This is linked to Nuliajuk’s (ie. Sedna’s) superficial resemblance to a goddess. Over time, the closest thing to a predictable system that Inuit could identify was sea-mammal hunting, eventually necessitating the invention of a figure that commanded such animals — a figure that could be appealed to if necessary. This partly explains why Nuliajuk features most prominently in the lore of strongly seal-dependent Inuit groups, such as the Netsilingmiut.
Yet even seal hunting was not an entirely reliable lifestyle. Inuit were mobile opportunists, subsisting in any way they could, depending on what seasons and places offered them. Even Nuliajuk, therefore, was not a being that featured in their everyday lives. Factoring her into common existence was simply not practical, and so Nuliajuk never quite took on the status of a goddess.

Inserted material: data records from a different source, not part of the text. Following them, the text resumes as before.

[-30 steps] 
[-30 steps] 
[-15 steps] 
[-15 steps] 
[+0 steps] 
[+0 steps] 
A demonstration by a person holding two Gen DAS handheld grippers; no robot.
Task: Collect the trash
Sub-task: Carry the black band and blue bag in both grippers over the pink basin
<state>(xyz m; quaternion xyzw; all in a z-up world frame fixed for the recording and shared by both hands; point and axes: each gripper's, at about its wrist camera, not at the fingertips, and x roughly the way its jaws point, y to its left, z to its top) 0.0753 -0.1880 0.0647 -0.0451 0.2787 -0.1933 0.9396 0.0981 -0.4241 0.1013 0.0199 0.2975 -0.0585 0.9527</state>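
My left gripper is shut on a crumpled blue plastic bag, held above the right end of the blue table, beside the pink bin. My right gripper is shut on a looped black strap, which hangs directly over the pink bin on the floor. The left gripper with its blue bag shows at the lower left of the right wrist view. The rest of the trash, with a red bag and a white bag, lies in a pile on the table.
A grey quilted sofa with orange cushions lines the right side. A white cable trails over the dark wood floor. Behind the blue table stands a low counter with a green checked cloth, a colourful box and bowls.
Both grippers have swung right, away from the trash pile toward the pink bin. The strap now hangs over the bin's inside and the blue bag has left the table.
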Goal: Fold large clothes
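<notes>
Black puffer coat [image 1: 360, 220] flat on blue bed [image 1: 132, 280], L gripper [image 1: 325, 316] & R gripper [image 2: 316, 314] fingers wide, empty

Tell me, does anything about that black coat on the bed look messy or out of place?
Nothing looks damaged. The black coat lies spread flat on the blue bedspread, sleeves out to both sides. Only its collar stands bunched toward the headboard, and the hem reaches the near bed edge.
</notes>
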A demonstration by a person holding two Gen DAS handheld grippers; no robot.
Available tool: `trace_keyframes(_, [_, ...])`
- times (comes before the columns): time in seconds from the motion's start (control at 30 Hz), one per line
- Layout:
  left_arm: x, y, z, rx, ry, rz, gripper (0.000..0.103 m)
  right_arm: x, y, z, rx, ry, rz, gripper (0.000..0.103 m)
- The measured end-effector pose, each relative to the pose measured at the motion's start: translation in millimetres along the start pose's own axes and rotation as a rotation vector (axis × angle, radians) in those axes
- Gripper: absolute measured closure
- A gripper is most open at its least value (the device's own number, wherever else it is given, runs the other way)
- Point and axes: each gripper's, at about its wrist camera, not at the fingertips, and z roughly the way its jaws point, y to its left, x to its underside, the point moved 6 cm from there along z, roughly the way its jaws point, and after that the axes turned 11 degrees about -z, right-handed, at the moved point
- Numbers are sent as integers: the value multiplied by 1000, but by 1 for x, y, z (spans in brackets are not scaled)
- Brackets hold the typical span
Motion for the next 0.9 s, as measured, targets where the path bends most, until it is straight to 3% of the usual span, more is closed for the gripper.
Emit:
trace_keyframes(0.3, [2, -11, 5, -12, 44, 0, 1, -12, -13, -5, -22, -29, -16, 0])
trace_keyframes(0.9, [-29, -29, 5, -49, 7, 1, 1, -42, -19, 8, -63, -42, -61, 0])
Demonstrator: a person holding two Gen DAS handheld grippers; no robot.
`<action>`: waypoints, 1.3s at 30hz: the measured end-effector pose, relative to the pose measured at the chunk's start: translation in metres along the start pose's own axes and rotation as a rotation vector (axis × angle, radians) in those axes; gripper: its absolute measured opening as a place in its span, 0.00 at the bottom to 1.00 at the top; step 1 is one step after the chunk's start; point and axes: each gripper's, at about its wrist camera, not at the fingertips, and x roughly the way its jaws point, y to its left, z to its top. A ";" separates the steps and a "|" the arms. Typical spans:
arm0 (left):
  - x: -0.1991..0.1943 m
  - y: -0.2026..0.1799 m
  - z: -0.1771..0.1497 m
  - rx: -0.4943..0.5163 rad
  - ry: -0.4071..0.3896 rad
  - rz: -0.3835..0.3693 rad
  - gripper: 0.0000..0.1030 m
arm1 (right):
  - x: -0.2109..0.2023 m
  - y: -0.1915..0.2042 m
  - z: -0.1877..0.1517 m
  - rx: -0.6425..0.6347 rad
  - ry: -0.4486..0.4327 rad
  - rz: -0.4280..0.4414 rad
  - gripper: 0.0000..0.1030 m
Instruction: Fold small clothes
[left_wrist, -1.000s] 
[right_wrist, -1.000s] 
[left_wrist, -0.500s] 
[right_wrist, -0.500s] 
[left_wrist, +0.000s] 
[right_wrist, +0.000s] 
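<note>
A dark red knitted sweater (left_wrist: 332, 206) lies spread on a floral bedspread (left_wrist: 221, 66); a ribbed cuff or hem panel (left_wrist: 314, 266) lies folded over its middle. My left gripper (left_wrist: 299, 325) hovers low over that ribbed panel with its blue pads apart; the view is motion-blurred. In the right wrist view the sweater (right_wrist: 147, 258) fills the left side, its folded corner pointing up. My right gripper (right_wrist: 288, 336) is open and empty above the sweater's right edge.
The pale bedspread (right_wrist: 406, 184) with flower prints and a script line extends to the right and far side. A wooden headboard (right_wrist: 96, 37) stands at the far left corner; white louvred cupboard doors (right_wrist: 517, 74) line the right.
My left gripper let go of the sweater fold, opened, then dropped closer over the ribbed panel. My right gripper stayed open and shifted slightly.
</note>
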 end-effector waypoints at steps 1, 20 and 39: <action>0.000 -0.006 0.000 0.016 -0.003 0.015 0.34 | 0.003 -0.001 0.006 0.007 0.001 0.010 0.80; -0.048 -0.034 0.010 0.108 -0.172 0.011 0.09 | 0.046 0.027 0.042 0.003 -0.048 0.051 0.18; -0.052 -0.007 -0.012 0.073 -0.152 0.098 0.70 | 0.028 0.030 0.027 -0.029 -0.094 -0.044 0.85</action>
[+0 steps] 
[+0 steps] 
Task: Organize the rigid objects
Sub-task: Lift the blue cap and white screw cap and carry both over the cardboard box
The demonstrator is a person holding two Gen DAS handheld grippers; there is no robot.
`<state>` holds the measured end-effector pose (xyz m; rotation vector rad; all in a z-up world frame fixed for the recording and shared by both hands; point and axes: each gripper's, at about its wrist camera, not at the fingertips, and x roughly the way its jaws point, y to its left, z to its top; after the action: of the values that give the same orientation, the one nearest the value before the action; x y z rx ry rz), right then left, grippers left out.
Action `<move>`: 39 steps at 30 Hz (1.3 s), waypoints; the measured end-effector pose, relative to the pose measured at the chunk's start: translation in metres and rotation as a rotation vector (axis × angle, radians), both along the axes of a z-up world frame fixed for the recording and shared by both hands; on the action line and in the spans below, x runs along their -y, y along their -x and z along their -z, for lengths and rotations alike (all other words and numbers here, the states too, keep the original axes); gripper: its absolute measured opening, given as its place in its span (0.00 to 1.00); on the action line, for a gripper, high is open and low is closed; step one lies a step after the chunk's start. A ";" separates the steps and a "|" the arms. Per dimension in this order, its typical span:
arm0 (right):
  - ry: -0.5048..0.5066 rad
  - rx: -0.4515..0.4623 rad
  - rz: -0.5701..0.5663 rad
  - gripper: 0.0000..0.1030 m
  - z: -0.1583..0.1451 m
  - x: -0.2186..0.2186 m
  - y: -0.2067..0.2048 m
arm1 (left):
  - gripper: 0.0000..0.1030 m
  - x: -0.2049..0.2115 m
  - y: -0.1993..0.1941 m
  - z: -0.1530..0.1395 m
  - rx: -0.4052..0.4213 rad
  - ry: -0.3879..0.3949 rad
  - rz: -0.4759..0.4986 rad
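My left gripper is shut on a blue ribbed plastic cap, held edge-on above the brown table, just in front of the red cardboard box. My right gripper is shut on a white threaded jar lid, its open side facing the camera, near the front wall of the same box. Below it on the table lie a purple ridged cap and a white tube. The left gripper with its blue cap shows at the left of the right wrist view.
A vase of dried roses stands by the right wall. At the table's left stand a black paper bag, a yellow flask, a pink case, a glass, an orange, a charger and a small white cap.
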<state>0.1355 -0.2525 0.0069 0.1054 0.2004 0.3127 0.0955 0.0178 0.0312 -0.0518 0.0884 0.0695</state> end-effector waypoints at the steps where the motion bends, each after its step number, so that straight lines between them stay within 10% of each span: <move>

Early Inuit were nevertheless deeply spiritual, inspired by the land and sense of mystical awe that it instilled in them. They generally regarded nature as permeated with a life of its own. They perceived will in it, though not always a conscious mind in the sense that man understands it. And they believed that this mysterious will — the very air an expression of its breath — regarded man with neither favour nor disfavour. All life, humanity included, drew life from this force (which was sometimes actually referred as the “sila,” or the sky); but there was no way to relate to it mind-to-mind.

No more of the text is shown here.